**Problem**
Begin at the line containing "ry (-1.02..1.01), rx" in the entries below and end at the line containing "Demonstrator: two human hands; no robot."; transcribe that range exactly and nothing outside it.

Stored data:
[Start of Attachment]

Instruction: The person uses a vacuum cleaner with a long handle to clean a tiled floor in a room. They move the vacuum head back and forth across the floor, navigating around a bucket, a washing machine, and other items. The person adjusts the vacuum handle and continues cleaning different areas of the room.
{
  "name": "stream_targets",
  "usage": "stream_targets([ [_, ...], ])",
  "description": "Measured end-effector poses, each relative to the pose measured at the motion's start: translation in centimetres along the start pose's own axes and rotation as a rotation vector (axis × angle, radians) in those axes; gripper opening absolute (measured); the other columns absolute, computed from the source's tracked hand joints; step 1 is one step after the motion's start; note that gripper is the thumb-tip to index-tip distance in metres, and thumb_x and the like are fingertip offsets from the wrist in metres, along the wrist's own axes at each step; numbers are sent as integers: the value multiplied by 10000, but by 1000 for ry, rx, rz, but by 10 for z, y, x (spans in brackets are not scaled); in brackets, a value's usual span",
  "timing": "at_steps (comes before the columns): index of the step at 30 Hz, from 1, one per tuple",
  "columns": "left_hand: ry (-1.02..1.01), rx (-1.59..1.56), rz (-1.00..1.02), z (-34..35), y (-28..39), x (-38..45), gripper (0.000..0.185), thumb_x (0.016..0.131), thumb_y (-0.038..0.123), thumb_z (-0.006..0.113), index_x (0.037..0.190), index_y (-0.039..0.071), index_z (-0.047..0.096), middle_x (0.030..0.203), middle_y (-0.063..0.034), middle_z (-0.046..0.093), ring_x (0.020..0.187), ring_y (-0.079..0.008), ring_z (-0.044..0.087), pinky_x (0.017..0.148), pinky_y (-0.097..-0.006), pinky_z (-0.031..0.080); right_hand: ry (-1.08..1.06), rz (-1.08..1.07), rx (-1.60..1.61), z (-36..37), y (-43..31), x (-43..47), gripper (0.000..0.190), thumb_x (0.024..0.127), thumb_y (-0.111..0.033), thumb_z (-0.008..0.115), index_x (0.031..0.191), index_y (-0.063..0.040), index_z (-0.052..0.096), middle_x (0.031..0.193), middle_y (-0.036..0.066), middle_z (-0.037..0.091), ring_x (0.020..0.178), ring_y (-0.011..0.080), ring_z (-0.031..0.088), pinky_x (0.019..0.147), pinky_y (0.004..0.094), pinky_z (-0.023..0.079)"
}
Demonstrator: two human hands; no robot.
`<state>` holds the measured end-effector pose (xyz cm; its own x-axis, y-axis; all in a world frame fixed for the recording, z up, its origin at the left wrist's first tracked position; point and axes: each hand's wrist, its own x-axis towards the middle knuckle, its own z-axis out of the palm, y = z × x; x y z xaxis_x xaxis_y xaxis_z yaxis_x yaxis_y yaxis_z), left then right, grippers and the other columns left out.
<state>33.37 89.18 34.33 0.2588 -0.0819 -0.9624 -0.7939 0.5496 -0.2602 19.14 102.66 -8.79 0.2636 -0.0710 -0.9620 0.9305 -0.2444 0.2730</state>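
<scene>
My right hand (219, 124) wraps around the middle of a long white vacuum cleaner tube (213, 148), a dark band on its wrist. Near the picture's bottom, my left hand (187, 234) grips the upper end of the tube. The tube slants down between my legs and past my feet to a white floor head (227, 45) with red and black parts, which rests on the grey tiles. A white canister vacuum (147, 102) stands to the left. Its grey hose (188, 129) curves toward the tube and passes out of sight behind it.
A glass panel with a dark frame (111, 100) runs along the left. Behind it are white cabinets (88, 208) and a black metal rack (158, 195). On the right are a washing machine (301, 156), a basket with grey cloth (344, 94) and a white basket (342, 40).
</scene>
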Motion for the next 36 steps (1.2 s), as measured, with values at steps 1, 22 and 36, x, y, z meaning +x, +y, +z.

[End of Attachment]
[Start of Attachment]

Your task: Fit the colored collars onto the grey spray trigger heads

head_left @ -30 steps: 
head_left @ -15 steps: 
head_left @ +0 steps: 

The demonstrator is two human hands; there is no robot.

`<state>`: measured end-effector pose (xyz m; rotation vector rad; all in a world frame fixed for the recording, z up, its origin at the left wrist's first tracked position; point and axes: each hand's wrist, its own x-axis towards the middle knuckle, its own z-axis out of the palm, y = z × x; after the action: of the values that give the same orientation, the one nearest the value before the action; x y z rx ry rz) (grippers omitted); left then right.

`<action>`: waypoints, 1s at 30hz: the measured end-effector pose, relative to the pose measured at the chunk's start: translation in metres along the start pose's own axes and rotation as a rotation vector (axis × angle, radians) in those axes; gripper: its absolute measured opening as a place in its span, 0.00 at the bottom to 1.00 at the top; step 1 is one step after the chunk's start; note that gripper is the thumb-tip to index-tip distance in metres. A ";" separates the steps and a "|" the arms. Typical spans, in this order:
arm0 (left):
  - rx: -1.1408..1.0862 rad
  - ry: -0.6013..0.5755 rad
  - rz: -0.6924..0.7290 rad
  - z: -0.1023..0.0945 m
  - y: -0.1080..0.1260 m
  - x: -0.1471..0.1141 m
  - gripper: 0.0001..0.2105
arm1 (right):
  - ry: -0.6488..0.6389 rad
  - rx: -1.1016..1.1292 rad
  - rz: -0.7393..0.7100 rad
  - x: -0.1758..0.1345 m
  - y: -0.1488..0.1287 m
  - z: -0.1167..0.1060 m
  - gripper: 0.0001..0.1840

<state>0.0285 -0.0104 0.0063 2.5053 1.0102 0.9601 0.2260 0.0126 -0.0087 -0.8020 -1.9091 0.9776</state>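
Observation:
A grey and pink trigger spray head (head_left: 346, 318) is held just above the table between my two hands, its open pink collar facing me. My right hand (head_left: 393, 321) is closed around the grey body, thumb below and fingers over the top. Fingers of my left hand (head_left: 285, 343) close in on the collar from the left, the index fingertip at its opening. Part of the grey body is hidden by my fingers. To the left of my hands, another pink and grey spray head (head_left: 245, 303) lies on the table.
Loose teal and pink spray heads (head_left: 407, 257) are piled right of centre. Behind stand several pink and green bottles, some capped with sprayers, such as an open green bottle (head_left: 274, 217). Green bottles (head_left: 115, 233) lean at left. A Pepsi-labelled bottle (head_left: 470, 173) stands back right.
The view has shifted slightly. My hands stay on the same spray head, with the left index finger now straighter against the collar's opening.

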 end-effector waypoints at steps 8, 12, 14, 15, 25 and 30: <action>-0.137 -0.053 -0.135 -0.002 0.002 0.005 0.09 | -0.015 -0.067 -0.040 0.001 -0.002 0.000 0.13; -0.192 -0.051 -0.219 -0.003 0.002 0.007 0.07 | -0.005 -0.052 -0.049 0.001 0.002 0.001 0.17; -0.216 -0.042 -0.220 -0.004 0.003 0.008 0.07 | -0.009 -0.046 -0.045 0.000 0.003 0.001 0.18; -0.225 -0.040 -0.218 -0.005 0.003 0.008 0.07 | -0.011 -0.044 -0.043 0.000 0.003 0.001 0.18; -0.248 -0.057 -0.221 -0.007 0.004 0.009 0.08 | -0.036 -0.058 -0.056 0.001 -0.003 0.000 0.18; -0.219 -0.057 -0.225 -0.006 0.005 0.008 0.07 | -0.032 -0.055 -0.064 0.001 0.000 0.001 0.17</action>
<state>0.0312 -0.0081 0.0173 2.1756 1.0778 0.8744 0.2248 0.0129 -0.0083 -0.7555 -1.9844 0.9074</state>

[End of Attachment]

**Written answer**
  "columns": "left_hand: ry (-1.02..1.01), rx (-1.59..1.56), rz (-1.00..1.02), z (-34..35), y (-28..39), x (-38..45), gripper (0.000..0.185), thumb_x (0.016..0.131), thumb_y (-0.038..0.123), thumb_z (-0.006..0.113), index_x (0.037..0.190), index_y (-0.039..0.071), index_z (-0.047..0.096), middle_x (0.030..0.203), middle_y (-0.063..0.034), middle_z (-0.046..0.093), ring_x (0.020..0.187), ring_y (-0.079..0.008), ring_z (-0.044..0.087), pinky_x (0.017..0.148), pinky_y (-0.097..-0.006), pinky_z (-0.031..0.080); right_hand: ry (-1.08..1.06), rz (-1.08..1.07), rx (-1.60..1.61), z (-36..37), y (-43..31), x (-43..47), gripper (0.000..0.190), thumb_x (0.024..0.127), thumb_y (-0.111..0.033), thumb_z (-0.008..0.115), index_x (0.031..0.191), index_y (-0.063..0.040), index_z (-0.052..0.096), middle_x (0.031..0.193), middle_y (-0.036..0.066), middle_z (-0.037..0.091), ring_x (0.020..0.178), ring_y (-0.011..0.080), ring_z (-0.031..0.088), pinky_x (0.019..0.147), pinky_y (0.004..0.094), pinky_z (-0.023..0.079)"
}
Demonstrator: two human hands; no robot.

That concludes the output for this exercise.